Tying to her experience, she is keen to encourage women to watch out for triggers and seek support early enough. “I think my trigger was mostly the diagnosis of the medical condition because I worried constantly about not being able to get proper treatment for my child, and to a large extent, losing him,” says the 28-year-old.
“Many women have triggers that push them to this but it is not always the case. If you have a hundred women getting postpartum depression, only less than five of them will not have a trigger. Also, what might be masking this small percentage is that the risk factors are wide and varied. Also, women can experience postpartum blues through more than one pregnancy. Depression, in this context, might be rare because by the time they’re getting into depression, they usually have contact with a clinician and they will put it in place so that it can be prevented in subsequent deliveries,” remarks Dr Mutiso, the assistant professor at the Aga Khan’s Department of Obstetrics and Gynecology.

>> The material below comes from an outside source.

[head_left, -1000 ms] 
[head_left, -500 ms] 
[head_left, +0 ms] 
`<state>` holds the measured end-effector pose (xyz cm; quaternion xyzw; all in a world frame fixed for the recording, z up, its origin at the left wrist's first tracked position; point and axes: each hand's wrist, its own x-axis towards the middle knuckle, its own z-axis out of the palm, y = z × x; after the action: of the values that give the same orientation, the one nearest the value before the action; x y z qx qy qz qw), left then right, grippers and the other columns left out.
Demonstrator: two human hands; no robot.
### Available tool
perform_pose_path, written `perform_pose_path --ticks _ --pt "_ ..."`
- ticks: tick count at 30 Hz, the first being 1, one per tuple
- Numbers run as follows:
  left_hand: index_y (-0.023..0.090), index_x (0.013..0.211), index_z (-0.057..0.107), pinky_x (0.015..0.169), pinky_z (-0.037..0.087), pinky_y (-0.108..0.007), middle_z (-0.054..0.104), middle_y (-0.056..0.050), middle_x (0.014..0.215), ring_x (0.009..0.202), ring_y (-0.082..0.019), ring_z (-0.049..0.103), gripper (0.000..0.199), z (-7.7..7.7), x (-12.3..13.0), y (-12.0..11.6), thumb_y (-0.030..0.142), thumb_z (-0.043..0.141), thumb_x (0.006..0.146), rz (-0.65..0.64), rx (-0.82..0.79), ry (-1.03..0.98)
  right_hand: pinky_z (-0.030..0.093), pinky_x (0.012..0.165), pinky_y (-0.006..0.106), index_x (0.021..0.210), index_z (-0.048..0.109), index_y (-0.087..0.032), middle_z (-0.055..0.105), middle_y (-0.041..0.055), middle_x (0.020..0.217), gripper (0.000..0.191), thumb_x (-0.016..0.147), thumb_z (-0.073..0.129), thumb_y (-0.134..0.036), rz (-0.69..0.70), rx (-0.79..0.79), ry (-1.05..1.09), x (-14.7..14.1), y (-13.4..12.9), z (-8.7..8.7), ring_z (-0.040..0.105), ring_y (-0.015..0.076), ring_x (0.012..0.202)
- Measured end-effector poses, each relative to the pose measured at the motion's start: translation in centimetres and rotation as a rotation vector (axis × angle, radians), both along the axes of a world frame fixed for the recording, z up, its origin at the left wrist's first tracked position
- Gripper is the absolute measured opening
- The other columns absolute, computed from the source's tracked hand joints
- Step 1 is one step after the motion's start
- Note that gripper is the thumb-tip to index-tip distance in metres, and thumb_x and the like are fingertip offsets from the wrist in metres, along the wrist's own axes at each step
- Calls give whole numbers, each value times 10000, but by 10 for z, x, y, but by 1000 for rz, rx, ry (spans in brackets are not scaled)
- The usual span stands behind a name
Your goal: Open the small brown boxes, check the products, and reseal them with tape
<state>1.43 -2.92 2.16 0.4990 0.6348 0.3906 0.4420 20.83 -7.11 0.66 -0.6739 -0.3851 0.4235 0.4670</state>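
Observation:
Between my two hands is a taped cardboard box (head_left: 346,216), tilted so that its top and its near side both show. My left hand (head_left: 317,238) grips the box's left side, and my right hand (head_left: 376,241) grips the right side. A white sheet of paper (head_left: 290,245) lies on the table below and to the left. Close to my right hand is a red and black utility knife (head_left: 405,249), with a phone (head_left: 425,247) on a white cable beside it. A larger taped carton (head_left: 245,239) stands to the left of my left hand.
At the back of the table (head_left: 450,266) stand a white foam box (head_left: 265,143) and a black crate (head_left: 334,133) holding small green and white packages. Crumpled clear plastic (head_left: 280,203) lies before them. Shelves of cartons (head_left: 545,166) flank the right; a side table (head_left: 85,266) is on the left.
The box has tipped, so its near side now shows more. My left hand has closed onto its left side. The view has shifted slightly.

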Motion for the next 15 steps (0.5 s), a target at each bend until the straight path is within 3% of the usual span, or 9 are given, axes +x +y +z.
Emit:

For Ruth, the thoughts and fears have mostly cleared now and gotten replaced by her son’s giggles and gurgles. “The bond is beautiful, just like I imagined it before motherhood. I even prioritise self-care now, a concept I barely acknowledged during my lowest moments. Although there’s a piece of myself that I yearn for and haven’t grasped what it is yet. Does that make me hesitant about having another child? Absolutely. For now, I’m cherishing this moment and focusing on my healing and my relationship with my child, ” she says.